:: Requirement ::
Reproduce the listing exactly, with no pictures in your copy.
### Source material
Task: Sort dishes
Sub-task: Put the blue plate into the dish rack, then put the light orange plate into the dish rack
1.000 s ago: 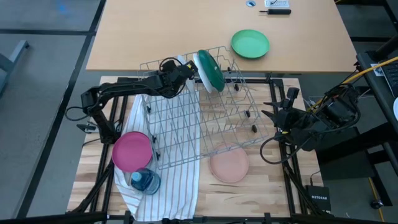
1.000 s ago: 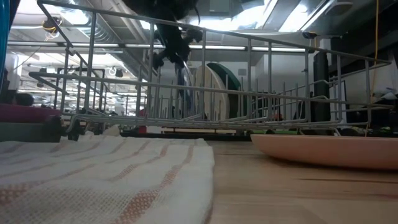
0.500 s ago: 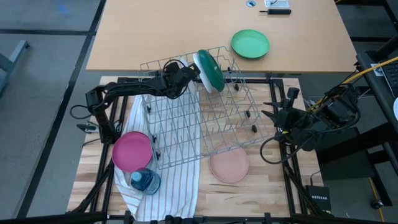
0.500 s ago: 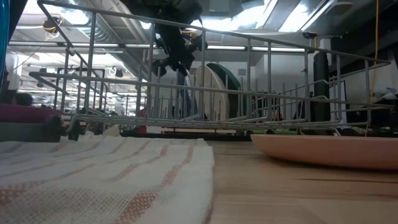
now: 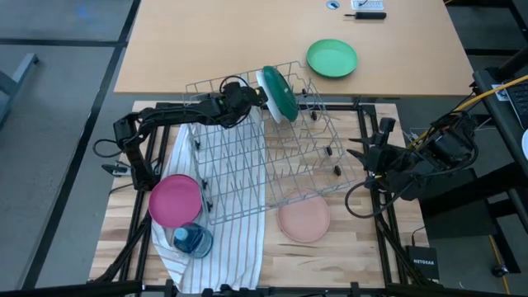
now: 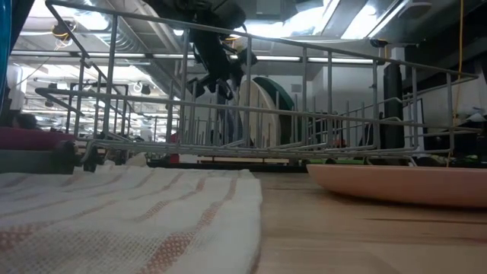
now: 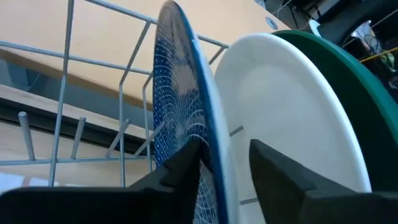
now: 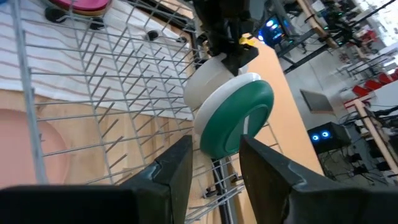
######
:: Solution ::
Task: Sort dishes
Sub-task: Put the blue plate into the dish rack, then put the light orange plate into the dish rack
1.000 s ago: 
1.000 s ago: 
0.500 s ago: 
0.500 s ago: 
now: 
now: 
now: 
now: 

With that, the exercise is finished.